Exercise requirements:
Starting at the line that holds "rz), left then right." and stopping at the line that holds "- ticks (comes", restate the records below word for word, with both of those lines included.

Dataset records
-- -- --
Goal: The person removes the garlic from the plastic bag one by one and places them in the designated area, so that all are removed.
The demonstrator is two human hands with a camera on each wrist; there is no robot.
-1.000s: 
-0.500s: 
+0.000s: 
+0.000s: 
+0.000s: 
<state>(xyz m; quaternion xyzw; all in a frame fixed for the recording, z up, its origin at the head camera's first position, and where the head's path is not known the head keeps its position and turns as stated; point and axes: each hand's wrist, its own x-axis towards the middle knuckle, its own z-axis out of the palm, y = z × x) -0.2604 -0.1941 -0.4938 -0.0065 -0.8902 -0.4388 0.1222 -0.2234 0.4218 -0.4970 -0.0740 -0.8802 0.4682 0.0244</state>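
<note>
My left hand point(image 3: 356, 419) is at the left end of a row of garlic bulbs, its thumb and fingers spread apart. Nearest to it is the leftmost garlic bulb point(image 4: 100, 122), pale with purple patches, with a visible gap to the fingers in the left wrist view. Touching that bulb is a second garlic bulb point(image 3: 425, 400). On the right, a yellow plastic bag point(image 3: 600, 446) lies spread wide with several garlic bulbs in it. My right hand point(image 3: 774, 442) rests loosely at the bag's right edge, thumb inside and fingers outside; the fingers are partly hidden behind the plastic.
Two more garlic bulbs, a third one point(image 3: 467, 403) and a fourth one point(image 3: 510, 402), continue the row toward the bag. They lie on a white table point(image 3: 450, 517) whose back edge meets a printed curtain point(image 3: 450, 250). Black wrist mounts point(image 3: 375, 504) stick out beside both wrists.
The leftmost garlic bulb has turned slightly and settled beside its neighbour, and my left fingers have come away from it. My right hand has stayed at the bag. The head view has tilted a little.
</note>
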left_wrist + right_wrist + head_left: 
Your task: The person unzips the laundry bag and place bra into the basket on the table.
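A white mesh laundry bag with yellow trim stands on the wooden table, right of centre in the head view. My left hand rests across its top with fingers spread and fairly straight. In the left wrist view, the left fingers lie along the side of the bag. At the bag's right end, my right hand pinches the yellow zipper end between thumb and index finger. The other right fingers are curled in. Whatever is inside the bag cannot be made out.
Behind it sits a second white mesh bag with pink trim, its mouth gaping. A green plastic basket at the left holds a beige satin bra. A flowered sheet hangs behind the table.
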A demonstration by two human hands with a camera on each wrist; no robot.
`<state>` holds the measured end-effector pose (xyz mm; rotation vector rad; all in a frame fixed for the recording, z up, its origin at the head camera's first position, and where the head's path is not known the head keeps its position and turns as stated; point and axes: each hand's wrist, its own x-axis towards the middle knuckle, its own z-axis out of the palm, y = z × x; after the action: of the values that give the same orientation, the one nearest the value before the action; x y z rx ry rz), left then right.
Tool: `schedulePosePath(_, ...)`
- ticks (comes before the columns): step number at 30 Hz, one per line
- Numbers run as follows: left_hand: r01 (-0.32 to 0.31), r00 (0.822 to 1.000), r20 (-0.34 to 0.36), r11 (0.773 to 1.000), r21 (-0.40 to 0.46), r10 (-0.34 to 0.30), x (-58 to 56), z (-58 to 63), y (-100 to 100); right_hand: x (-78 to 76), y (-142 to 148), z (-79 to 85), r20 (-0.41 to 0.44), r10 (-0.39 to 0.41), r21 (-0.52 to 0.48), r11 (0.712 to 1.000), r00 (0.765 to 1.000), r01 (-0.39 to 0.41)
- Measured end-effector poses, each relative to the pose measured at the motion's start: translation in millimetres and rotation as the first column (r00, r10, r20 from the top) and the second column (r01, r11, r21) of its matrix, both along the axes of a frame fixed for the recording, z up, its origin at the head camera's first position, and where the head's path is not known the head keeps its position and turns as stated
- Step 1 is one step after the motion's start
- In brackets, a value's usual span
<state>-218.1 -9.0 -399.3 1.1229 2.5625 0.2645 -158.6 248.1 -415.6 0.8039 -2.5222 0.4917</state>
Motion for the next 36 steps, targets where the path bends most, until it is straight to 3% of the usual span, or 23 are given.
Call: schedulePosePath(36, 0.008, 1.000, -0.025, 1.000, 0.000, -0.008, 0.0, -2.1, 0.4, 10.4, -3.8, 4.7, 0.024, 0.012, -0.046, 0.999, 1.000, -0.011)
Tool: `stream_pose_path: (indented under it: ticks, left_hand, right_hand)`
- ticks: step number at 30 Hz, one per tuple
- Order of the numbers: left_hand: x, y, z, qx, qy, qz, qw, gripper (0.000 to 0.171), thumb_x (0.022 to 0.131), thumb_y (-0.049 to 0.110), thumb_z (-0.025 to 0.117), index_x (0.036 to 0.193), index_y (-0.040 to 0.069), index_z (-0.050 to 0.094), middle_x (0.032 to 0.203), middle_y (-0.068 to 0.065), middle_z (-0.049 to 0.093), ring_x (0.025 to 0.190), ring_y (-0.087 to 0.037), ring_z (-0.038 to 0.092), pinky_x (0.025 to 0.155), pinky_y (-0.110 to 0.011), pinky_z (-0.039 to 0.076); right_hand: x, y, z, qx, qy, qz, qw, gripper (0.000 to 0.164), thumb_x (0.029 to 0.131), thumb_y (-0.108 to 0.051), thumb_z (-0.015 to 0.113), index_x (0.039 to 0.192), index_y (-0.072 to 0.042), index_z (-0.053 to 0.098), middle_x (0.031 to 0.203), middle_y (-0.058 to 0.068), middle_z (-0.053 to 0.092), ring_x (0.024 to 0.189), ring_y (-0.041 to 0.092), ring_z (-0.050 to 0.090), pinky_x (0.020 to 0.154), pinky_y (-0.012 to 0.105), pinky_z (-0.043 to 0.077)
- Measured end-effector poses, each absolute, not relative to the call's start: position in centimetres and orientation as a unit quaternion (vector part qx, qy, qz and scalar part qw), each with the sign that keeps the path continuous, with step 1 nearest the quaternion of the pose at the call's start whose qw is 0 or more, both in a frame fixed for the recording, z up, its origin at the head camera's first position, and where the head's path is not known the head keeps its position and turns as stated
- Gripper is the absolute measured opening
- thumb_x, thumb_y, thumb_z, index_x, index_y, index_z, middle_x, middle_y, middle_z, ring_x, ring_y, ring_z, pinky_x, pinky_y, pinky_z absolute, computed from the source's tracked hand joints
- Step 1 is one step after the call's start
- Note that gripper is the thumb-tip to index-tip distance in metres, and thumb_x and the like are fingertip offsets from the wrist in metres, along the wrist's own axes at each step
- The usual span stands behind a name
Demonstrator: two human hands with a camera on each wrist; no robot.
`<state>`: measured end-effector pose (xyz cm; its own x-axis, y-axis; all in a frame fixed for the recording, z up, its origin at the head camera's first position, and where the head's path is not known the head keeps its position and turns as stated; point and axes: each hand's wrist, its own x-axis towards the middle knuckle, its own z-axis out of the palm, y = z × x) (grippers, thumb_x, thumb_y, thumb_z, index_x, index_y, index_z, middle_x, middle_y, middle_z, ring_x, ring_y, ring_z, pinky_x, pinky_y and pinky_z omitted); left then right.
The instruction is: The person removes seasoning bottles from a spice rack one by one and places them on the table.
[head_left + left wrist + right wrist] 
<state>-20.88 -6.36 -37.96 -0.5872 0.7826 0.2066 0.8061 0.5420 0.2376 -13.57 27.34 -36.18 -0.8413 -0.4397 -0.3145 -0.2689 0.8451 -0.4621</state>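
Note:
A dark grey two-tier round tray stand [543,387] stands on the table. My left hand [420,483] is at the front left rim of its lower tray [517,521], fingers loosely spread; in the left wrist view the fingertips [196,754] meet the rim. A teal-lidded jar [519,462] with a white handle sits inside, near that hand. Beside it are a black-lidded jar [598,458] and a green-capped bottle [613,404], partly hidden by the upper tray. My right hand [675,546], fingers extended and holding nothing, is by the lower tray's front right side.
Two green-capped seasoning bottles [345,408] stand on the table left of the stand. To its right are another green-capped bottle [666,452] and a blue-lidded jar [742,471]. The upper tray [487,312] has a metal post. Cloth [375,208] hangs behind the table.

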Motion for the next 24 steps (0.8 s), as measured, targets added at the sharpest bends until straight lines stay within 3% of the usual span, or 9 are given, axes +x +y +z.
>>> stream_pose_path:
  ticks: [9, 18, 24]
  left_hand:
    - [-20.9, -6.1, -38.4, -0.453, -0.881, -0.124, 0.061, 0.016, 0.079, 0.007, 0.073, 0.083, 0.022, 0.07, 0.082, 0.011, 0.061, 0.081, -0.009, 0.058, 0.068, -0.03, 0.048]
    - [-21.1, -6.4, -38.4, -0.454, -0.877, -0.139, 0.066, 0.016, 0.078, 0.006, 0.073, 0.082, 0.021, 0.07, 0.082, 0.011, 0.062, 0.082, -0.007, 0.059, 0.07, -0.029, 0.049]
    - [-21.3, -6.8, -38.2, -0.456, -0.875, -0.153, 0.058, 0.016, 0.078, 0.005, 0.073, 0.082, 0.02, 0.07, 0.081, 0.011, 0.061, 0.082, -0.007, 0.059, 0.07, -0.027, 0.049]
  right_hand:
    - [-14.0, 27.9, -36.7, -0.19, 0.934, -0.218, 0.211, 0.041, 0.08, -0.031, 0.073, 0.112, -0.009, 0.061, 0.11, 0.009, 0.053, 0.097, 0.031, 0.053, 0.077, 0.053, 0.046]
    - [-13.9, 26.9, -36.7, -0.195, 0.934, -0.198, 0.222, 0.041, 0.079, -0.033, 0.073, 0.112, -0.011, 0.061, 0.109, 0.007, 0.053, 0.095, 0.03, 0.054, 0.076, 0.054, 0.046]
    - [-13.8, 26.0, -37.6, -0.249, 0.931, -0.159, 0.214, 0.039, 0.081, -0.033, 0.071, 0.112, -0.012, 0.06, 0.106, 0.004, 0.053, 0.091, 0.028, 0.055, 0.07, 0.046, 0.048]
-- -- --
Task solution:
`<state>` holds the measured end-effector pose (xyz mm; rotation vector rad; all in a frame fixed for the recording, z up, its origin at the head camera's first position, and where the head's path is not known the head keeps its position and turns as stated; point and axes: each hand's wrist, its own x-axis towards the middle knuckle, its own z-axis out of the palm, y = z × x; after the action: of the values that give the same orientation, the one nearest the value before the action; x y z rx ry rz), left then right.
Tool: `schedulePosePath(_, ...)`
- ticks (comes before the columns): step number at 30 Hz, one per line

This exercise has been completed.